State Key laboratory of Mechanical Transmission, College of Automotive Engineering, Chongqing University, Chongqing 400044, China.
School of Information, Zhejiang University of Finance Economics, Hangzhou 310018, China.
Sensors (Basel). 2019 Oct 28;19(21):4671. doi: 10.3390/s19214671.
The AEB-P (Autonomous Emergency Braking Pedestrian) system has the functional requirements of avoiding the pedestrian collision and ensuring the pedestrian's life safety. By studying relevant theoretical systems, such as TTC (time to collision) and braking safety distance, an AEB-P warning model was established, and the traffic safety level and work area of the AEB-P warning system were defined. The upper-layer fuzzy neural network controller of the AEB-P system was designed, and the BP (backpropagation) neural network was trained by collected pedestrian longitudinal anti-collision braking operation data of experienced drivers. Also, the fuzzy neural network model was optimized by introducing the genetic algorithm. The lower-layer controller of the AEB-P system was designed based on the PID (proportional integral derivative controller) theory, which realizes the conversion of the expected speed reduction to the pressure of a vehicle braking pipeline. The relevant pedestrian test scenarios were set up based on the C-NCAP (China-new car assessment program) test standards. The CarSim and Simulink co-simulation model of the AEB-P system was established, and a multi-condition simulation analysis was performed. The results showed that the proposed control strategy was credible and reliable and could flexibly allocate early warning and braking time according to the change in actual working conditions, to reduce the occurrence of pedestrian collision accidents.

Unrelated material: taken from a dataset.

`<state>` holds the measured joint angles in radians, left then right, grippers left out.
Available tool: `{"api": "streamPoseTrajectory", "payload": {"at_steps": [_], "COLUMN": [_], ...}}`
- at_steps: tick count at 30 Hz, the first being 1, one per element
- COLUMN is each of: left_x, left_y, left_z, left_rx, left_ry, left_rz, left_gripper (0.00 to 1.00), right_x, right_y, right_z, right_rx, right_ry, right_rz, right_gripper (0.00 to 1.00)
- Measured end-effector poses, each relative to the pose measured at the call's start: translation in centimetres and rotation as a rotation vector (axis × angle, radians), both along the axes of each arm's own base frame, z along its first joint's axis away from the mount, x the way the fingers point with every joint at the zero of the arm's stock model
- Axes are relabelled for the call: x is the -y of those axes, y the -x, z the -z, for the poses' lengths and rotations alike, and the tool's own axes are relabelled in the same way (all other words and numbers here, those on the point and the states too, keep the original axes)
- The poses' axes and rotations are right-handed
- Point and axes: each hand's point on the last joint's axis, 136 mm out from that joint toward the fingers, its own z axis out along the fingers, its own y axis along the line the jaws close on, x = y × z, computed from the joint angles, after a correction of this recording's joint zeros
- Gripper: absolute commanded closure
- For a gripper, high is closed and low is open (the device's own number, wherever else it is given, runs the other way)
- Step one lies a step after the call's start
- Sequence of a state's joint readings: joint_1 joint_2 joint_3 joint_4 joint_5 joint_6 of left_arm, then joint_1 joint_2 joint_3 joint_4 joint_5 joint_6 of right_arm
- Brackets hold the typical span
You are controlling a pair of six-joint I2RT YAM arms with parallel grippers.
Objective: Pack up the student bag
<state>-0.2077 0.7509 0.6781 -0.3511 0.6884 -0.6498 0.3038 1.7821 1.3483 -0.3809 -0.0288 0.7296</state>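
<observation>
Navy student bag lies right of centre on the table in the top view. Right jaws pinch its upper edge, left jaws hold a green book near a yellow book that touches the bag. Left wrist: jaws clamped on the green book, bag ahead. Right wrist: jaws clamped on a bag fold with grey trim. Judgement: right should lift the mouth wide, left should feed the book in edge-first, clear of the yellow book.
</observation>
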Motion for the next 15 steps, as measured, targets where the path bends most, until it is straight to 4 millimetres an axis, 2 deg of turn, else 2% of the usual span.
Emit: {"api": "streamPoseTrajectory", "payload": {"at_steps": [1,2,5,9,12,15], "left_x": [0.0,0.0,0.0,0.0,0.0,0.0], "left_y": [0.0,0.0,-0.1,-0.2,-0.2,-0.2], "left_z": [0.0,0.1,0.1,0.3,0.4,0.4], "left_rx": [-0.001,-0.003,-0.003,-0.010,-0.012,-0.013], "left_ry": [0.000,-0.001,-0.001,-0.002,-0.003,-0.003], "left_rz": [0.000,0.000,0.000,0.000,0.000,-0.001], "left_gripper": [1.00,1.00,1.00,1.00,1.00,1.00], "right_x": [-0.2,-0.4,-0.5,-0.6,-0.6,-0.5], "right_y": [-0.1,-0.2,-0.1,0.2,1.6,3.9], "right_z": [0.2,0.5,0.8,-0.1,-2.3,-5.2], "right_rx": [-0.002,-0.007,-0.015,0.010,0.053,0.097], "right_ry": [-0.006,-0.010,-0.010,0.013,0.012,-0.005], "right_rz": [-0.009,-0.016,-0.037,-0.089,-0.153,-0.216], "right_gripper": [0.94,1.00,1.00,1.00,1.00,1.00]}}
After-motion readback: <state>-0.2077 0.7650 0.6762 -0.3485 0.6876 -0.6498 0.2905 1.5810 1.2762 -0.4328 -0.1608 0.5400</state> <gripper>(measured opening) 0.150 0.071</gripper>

AEB-P(自动紧急制动行人)系统具有避免行人碰撞和确保行人生命安全的功能要求。通过研究相关的理论系统,如 TTC(碰撞时间)和制动安全距离,建立了 AEB-P 预警模型,并定义了 AEB-P 预警系统的交通安全水平和工作区域。设计了 AEB-P 系统的上层模糊神经网络控制器,并通过收集有经验的驾驶员的行人纵向防撞制动操作数据来训练 BP(反向传播)神经网络。此外,还通过引入遗传算法对模糊神经网络模型进行了优化。基于 PID(比例积分微分控制器)理论设计了 AEB-P 系统的下层控制器,实现了期望减速到车辆制动管路压力的转换。根据 C-NCAP(中国新车评估计划)测试标准设置了相关的行人测试场景。建立了 AEB-P 系统的 CarSim 和 Simulink 联合仿真模型,并进行了多条件仿真分析。结果表明,所提出的控制策略是可靠的,可以根据实际工作条件的变化灵活分配预警和制动时间,从而降低行人碰撞事故的发生。